Sony and Wal-Mart named too

Take Two, the publisher of the Grand Theft Auto game series, is once again facing a lawsuit that alleges its software was complicit in murder.

The legal action was filed on behalf of the families of police force staff shot dead in Fayette, Alabama in 2003, allegedly by one Devin Moore.

Moore was apprehended on suspicion of driving a stolen car. He is claimed by state prosecutors to have snatched a policeman's gun and shot officers Arnold Strickland and James Crump, and a dispatcher, Leslie Mealer.

The lawsuit maintains that Moore's actions that day were inspired by the GTA series, games he is claimed to have played obsessively. The games amount to "training" for the alleged killings, the families' lawyer told local paper the Tuscaloosa News.

Moore is now 18 years old, but at the time of the shootings he was 16. As such, the lawsuit claims, he should not have been sold GTA III and GTA: Vice City, which carry an M rating - for 'mature audience only', ie. anyone 17 years old or more. On that basis, the plaintiffs requested that the book also be thrown at retailers Wal-Mart and Gamestop for allegedly allowing Moore to buy the games.

It also names Sony, as manufacturer of the PlayStation 2 console on which Moore is said to have played the games.

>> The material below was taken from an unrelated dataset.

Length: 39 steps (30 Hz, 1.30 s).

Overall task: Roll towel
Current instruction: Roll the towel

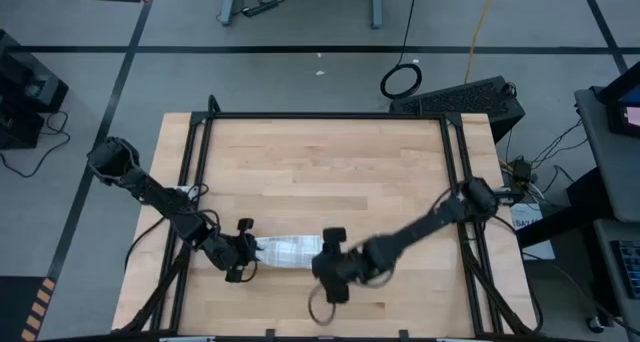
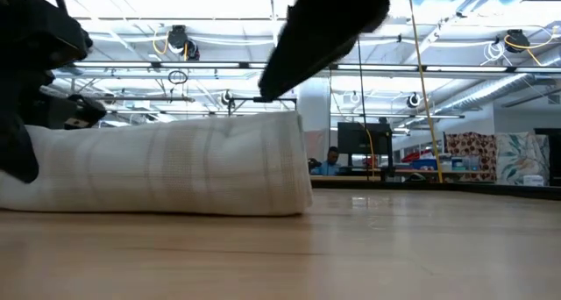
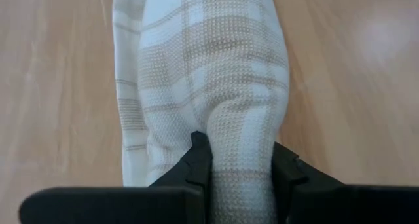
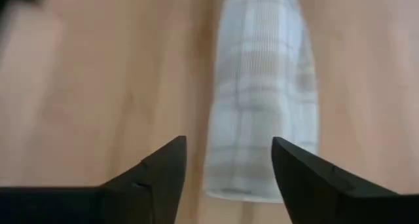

This isn't the first time GTA has got its publisher and retail partners in trouble. At least two lawsuits relating to the game are currently pending against Take Two and, separately, BestBuy.

The lawsuit was announced in the same week that the US Interactive Entertainment Merchants Association (IEMA) publicly criticised the California legislature's attempt to ban the sale of violent games to children.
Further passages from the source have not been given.